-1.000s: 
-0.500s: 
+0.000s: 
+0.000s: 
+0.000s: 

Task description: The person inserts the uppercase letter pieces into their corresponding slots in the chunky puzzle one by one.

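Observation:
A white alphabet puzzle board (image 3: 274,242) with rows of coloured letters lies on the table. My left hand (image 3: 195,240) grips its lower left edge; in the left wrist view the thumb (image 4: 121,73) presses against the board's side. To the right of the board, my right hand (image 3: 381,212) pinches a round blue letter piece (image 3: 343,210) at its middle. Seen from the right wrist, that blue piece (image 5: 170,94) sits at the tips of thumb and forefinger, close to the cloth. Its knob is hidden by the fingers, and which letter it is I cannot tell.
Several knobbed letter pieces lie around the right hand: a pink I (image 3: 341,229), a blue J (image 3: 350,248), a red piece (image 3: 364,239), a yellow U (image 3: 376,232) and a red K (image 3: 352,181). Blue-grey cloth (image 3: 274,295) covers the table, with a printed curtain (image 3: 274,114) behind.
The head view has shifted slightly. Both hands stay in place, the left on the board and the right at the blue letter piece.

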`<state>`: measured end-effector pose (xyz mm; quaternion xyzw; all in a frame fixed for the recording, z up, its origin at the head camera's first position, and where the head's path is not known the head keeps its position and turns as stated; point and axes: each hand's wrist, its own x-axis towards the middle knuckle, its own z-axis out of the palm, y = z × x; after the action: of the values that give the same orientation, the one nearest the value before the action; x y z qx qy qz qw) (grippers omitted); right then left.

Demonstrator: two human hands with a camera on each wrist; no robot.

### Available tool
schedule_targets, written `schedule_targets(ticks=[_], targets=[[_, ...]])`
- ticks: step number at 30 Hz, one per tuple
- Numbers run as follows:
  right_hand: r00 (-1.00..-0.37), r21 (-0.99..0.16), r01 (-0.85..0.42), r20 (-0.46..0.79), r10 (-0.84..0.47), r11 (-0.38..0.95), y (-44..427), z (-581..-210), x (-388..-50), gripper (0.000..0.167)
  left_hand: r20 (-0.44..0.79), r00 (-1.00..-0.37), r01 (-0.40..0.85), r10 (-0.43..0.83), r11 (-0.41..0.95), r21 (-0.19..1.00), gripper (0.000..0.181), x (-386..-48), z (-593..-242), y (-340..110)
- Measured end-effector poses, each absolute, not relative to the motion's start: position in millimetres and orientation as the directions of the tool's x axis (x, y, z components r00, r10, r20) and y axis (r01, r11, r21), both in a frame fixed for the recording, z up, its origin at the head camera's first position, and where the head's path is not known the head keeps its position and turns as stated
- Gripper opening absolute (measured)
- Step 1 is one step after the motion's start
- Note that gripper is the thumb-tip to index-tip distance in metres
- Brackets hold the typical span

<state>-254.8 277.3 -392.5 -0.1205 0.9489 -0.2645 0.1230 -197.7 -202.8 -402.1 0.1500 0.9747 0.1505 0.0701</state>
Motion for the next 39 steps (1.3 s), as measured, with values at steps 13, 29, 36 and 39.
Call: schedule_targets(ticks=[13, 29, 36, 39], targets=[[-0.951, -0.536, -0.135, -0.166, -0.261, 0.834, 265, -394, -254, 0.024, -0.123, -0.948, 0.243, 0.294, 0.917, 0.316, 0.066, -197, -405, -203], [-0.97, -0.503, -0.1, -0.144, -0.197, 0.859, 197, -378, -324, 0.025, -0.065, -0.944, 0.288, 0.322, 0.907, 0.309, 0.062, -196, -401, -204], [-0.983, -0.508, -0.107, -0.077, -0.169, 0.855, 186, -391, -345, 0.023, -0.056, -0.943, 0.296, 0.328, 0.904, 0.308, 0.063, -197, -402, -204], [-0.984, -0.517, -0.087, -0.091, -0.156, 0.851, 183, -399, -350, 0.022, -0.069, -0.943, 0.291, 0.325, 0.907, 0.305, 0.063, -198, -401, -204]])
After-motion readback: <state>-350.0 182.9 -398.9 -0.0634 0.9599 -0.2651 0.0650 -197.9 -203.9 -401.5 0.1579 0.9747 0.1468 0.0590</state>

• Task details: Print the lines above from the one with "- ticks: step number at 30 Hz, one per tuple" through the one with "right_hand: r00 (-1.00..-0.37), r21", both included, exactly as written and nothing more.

• Exercise result:
- ticks: step number at 30 Hz, one per tuple
- Numbers run as follows:
  right_hand: r00 (-1.00..-0.37), r21 (-0.99..0.16), r01 (-0.85..0.42), r20 (-0.46..0.79), r10 (-0.84..0.47), r11 (-0.38..0.95), y (-44..427), z (-581..-210), x (-388..-50), gripper (0.000..0.167)

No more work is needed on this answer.